Eastern Afghanistan Operations
| Date | 1507 C.E. |
| Location | Nangarhar, Laghman, Kafiristan and Kunar, Afghanistan |
| Result | Successful operations of subjugation of neighboring Afghans and Kafirs. |

Belligerents
- Timurids of Kabul: Afghans Siah-Posh Kafirs? Safed-Posh Kaffirs?

Commanders and leaders
- Babur: ?

= Eastern Afghanistan Operations =

Afghan operation

Eastern Afghanistan Operations was when Uzbek Khan and Muhammad Shaybani surrounded Kandahar, Babur found his developing Kingdom of Kabul in danger. He feared that Kabul would be the next target of the Uzbeks.

Having consulted with his men, he decided the only way out was to leave to India. Babur's second Indian expedition (as considered by many Muslim historians, including Abu'l-Fazl ibn Mubarak), became an operation monitoring Kabul, traveling around eastern provinces of Afghanistan to subdue rebellious Afghans and plunder towns and villages for supplies for his army's survival.

==Skirmishes in Laghman & Nangarhar==
In September 1507, while marching from Kabul to India, Babur went through Little Kabul. On reaching Robat-i-Surkh, he passed Kuruk Sai by the hilliard pass. The Afghans living between Kabul and Laghman knew that Babur was trying to make his escape, and so decided to attack him. When Babur marched out from Jegdalek, the Afghans of Khizrkhel, Shimukhel, Ghilzai or Khalji and Khogyani formed plans of obstructing his march through the Lataband Pass and on the hill which lay to the north of the Lataband Pass. They beat their drums and brandished their swords raising terrific shouts. Babur ordered the troops to ascend the hill and attack the enemy each in the direction nearest to him.

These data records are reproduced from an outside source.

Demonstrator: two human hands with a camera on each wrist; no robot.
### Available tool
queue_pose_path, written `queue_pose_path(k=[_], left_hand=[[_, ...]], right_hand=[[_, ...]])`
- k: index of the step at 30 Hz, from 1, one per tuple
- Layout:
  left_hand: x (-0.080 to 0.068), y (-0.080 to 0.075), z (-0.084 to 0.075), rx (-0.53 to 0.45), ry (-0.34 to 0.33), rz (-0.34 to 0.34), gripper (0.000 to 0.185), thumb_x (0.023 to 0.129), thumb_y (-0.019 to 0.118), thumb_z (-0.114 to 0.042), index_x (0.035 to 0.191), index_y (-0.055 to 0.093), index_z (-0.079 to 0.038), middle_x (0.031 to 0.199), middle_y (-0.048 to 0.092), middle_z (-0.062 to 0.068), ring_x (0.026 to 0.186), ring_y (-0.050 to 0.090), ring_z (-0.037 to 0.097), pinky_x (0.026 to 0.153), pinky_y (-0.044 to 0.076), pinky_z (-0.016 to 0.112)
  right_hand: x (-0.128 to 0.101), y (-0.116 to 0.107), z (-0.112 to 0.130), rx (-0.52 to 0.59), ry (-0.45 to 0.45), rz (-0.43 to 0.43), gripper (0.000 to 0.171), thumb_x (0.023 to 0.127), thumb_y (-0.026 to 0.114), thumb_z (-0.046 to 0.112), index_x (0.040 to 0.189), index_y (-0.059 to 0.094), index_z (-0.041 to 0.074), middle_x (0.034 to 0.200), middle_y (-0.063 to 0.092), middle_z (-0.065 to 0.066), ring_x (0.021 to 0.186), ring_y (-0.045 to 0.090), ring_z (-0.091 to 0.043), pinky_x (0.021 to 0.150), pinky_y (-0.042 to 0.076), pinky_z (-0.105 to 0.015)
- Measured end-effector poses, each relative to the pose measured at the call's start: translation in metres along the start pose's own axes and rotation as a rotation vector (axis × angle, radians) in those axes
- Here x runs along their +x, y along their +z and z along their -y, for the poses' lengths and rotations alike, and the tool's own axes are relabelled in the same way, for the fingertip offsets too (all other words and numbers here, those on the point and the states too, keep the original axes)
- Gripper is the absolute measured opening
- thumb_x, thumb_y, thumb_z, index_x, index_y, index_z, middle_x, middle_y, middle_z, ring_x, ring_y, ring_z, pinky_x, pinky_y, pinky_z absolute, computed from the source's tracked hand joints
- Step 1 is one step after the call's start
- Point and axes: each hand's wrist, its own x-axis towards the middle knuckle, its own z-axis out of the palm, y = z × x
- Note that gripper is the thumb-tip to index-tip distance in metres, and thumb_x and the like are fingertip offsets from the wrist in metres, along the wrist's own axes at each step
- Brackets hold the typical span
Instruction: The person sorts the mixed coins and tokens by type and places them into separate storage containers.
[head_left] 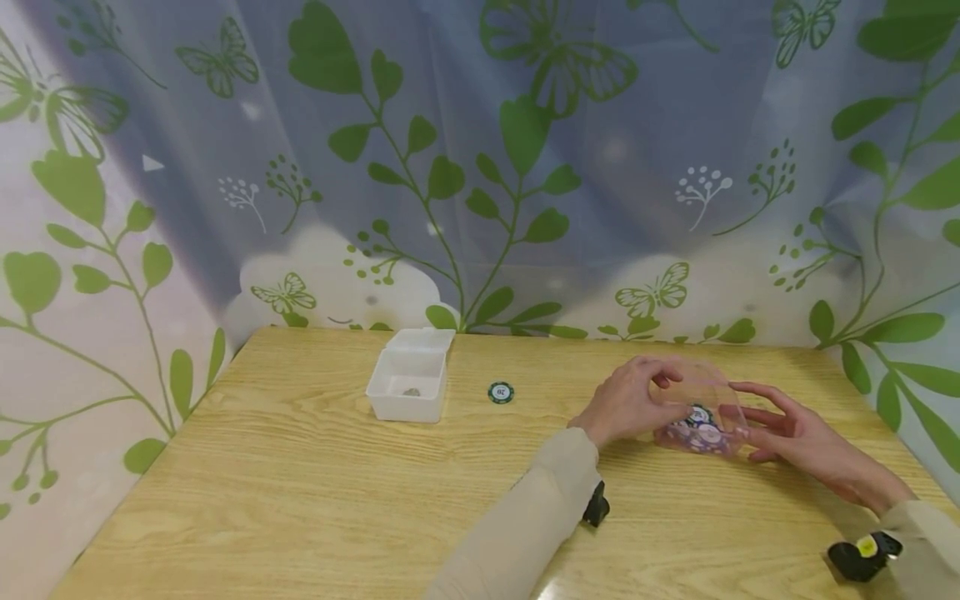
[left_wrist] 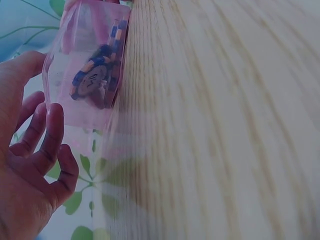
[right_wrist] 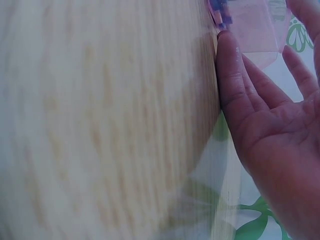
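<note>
From my head view I see both of my arms in long beige sleeves, the left sleeve [head_left: 517, 517] at lower centre and the right sleeve [head_left: 918, 533] in the lower right corner. My left hand [head_left: 622, 404] and right hand [head_left: 806, 442] are bare. A small black camera unit [head_left: 596, 506] sits under the left wrist; another black unit [head_left: 862, 557] with a yellow round mark sits at the right wrist.

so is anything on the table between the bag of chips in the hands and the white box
Only a single green chip lies on the table between the clear bag and the white box, just right of the box. Otherwise nothing visible stands there.
</note>
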Motion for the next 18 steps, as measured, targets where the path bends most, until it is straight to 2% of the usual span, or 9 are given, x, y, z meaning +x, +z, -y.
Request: queue_pose_path(k=[5,13,18], left_hand=[[-0.0007,-0.0009,0.0016,-0.010,0.007,0.005,0.042,0.089,0.076,-0.048,0.124,0.068,-0.027,0.115,0.061,-0.013,0.103,0.059,0.007,0.077,0.045,0.020],[-0.0043,-0.0050,0.0050,-0.081,0.038,0.022,0.041,0.091,0.076,-0.047,0.124,0.068,-0.025,0.117,0.061,-0.010,0.080,0.057,-0.003,0.073,0.045,0.016],[-0.0076,-0.0086,0.0081,-0.131,0.040,0.020,0.041,0.091,0.076,-0.044,0.126,0.068,-0.023,0.120,0.061,-0.009,0.080,0.058,-0.005,0.074,0.047,0.016]], right_hand=[[0.0000,-0.0003,-0.0003,-0.003,0.012,-0.004,0.059,0.108,0.048,0.007,0.160,0.025,0.024,0.133,0.058,0.033,0.112,0.065,0.006,0.081,0.060,-0.033],[-0.0006,0.0001,0.0002,-0.026,0.030,-0.026,0.059,0.108,0.049,0.010,0.160,0.025,0.023,0.129,0.056,0.036,0.110,0.065,0.007,0.080,0.061,-0.034],[-0.0005,-0.0003,0.0002,-0.035,0.033,-0.032,0.060,0.108,0.050,0.010,0.161,0.024,0.023,0.129,0.053,0.038,0.109,0.065,0.007,0.080,0.061,-0.033]])
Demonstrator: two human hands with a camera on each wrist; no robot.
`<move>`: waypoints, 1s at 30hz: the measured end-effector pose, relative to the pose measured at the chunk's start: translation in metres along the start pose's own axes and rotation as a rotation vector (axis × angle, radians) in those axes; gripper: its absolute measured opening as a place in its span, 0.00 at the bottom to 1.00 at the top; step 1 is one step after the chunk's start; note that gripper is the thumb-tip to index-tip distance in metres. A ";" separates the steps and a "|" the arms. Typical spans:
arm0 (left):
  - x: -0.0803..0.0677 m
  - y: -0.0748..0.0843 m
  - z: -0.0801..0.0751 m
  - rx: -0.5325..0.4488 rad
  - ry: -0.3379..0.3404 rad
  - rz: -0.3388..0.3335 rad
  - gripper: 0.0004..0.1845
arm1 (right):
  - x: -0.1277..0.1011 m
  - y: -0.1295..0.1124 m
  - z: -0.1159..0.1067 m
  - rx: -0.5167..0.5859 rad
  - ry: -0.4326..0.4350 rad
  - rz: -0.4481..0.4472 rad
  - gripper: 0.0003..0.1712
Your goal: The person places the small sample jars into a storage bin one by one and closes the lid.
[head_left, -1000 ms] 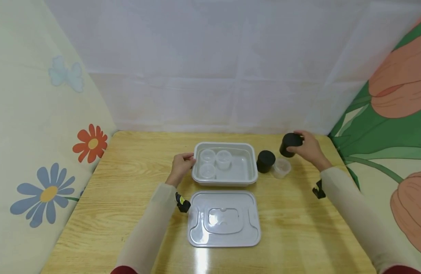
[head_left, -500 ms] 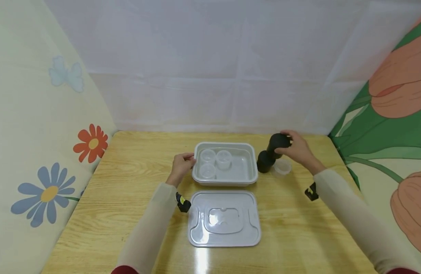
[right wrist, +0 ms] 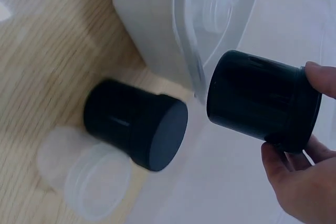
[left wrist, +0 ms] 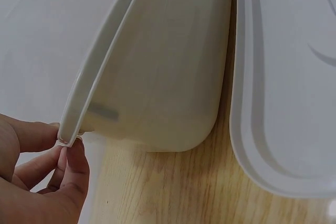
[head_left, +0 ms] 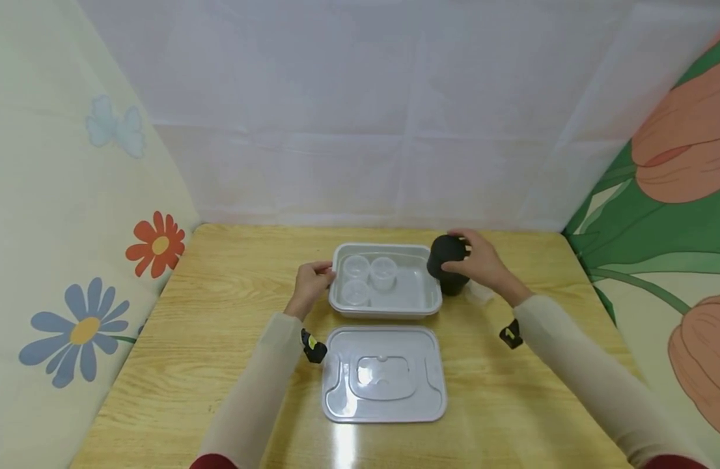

His troops advanced and made their way through different valleys and by any approach possible. They got nearer to them, and the Afghans immediately took flight without even shooting an arrow. After driving off the Afghans he reached the top of the ascent. He halted in Nangarhar before the fort of Jalalabad. Here, he separated the army into four divisions who were to move about, some up the country and others down till he received intelligence of both the Afghans and the Uzbeks.

==Plunders Alishang==
He then decided to plunder Alishang where the Kafirs had sown great quantities of rice and thought probably that the troops might be able to confiscating their winter's corn. Leaving Nangarhar, he pushed speedily ahead to Saigal and advanced up to the valley of Birain. Kafirs had posted some men in a breastwork on a commanding eminence in the valley of Birain and they descended rapidly from the hill and began to fire arrows. Having wounded Puran, son-in-law of Qasim Bayg, they were on the verge of coming up to him and taking him prisoner when the rest of his party made a push to drive out the enemy, and rescued him. Babur stayed one night in the Kafirs rice fields where he took a great quantity of grain and then returned to camp.

==Expedition in Kunar==
At that time Mukim Beg Arghun's daughter Mah Chuchak, was married to Qasim Kokaltash (later wife of Shah Hassan) in the Mendraur. It was at this time that Babur found it inexpedient to proceed in his expedition to India and sent back Mullah Baba Beshagheri with a few troops towards Kabul. Marching through Mendraur he proceeded by Ater Ghar (NE Jalalabad) and Shiweh and continued for some days till he went on to Kunar province and Nurgul district along the Kunar River and examined the country in a raft.

==Turn of events in Kandahar & Return==

News came from Nasir Mirza via Mullah Mirak Ferketi about the Uzbek siege of Kandahar. Muhammad Shaybani had abandoned the siege even after having taken the walled town of Kandahar but without having taken the citadel. Still, Nasir Mirza had abandoned Kandahar on several accounts and retired to Ghazni. The reason for the Uzbek retreat was that when Muhammad Shaybani came against Kandahar he had sent his Harem to Nirehtu, a fort east of Herat. Some persons having revolted in Nirehtu had seized the fort. Muhammad Shaybani hurriedly patched up a sort of peace and retired.

Relieved, Babur returned to Kabul through Badij. He reassigned governments, giving Ghazni to Nasir Mirza, Mendraur and the valleys of Darrah Nur to Nanagarh, and Kunar and Nurgul to Abdal Razak Mirza. Babur himself abandoned the title of Mirza and adopted the title of Padishah or King.